By Leah Fuller
“Why don’t you try again?” my teacher asked as my shoulders slumped in defeat. Augh! I scooped up the lump of clay for the third or fourth time in the last hour, having no idea what kept happening to create such an indiscernible blob. When I had taken basic pottery classes a few weeks earlier, I had found such enjoyment in learning the art and decided to pursue more advanced lessons. Now, doubts assailed, and I wondered if I would ever be able to produce the beautiful and unique vessels I longed to create.
We often slap a “failure” label on situations like this one; I saw it recently on a challenge expedition. The first night, we had taught the students how to start a fire and cook over it. The next morning, their shoulders slumped forward and their heads hung low in defeat after striking match after match without starting a fire. The resignation of defeat was palpable in the air as my co-instructor prompted them with questions to help them find a solution to their problem and to keep the small flame of hope alive in their spirits.
I often find myself assuming this same posture in several areas of life, but particularly in my relationship with God. I read verses like Matthew 5:48 that say things like, “Be perfect, therefore, as your heavenly Father is perfect….” and my head hangs low in an attitude of defeat. It’s as though the call to become who God created me to be is the gavel of judgment pointing out the fact that I haven’t “arrived” yet at perfection. I see God’s methods of purification through the refining fire and assume it is to discipline or reject me. I get so hung up in what I’m not doing well or how I see no progress being made because I want to be fully transformed NOW!!
I’m beginning to notice, though, that perhaps I’ve been looking at these things through the wrong lens.
What if the purpose of God’s refining fire was really to draw to the surface the best and deepest parts of us—those parts of us that God created with love and intentionality that have been hidden over the years by wounds and walls? And what if that process takes time? I like to see immediate results, but it takes time for the fire to get hot enough to purify. You see, perfection isn’t a goal to be reached somewhere in the distant future, but is actually this process of our transformation on the journey now.
God’s refining and purification isn’t for the purpose of pointing out our impurities and failures. It serves to bring Him glory. And, what brings glory to God is the beauty of what He is producing in me while I am in process in the fire. When silver is finally removed from the fire, what draws your attention, the beauty of the silver or the impurities left behind in the fire? The silver, of course. Silver refined in the fire perfectly reflects the image of the refiner. Isaiah 48:10-11 says “See, I have refined you, though not as silver; I have tested you in the furnace of affliction. For my own sake, for my own sake, I do this.” God is drawing out the truest parts of me in the process of the journey, enabling me to live from this place of truth. He knows that I’m not perfect…yet! And He loves me just as much in process as He will love me later in my life when these struggles have faded away and others have risen to the surface. God’s love is most evident in our journey of transformation. That journey, while painful at times, is a journey designed to draw out God’s overwhelming intentionality as the Creator, calling us to perfection and patiently staying with us on our journey to become more like Him. In fact, the journey is what He created us for; it is where we live out the Kingdom of God.
By the end of the eight-day trip, the same students who nearly gave in to the posture of defeat were able to start a fire with one or two matches for most meals. Not succeeding immediately made it clear that they would not be able to succeed in their own power. They were on a journey, and over the course of the week filled with struggle and experience, God used the refining necessary to bring about success that ultimately defined their journey.

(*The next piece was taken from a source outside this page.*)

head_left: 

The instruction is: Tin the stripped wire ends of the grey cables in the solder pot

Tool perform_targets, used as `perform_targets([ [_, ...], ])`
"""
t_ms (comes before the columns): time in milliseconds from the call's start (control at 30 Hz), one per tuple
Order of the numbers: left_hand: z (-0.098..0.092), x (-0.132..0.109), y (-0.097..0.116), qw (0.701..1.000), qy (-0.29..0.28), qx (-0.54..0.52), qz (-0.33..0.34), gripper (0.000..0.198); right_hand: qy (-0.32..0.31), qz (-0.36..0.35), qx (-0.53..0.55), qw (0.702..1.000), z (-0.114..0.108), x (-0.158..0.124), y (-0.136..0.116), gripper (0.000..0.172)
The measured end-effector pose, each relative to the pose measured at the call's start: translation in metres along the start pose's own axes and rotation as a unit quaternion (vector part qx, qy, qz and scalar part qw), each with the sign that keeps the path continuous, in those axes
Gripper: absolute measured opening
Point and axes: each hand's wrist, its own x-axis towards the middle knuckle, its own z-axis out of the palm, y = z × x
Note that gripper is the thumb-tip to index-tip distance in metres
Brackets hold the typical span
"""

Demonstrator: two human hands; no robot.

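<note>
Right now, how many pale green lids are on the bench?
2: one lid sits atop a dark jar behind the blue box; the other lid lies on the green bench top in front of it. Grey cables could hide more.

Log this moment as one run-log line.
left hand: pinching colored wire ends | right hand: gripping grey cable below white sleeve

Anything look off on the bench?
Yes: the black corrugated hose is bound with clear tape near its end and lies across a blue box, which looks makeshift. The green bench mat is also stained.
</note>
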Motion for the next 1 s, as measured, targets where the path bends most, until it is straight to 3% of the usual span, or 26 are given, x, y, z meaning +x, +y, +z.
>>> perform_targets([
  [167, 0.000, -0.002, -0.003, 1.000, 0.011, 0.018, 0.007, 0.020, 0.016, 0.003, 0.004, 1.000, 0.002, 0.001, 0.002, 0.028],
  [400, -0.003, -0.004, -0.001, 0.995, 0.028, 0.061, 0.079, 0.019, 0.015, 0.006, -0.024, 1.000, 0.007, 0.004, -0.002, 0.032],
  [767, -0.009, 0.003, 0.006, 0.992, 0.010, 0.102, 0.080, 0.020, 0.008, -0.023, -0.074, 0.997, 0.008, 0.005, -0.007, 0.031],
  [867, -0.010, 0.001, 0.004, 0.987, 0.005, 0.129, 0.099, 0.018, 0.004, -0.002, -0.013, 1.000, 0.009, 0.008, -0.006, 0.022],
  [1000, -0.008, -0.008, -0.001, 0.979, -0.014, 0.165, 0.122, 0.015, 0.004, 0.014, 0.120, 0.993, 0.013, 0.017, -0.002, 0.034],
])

I look forward to the day when I can take a lump of clay in my hands and shape it into a useful, beautiful vessel. Until then, as I awkwardly learn the skill of working the clay, I can find enjoyment in the stages of learning, patiently growing to develop a new skill. Likewise, I can trust that in process God is not disappointed, rather His love overflows.
“We went through fire and water, but you brought us to a place of abundance” (Psalm 66:12).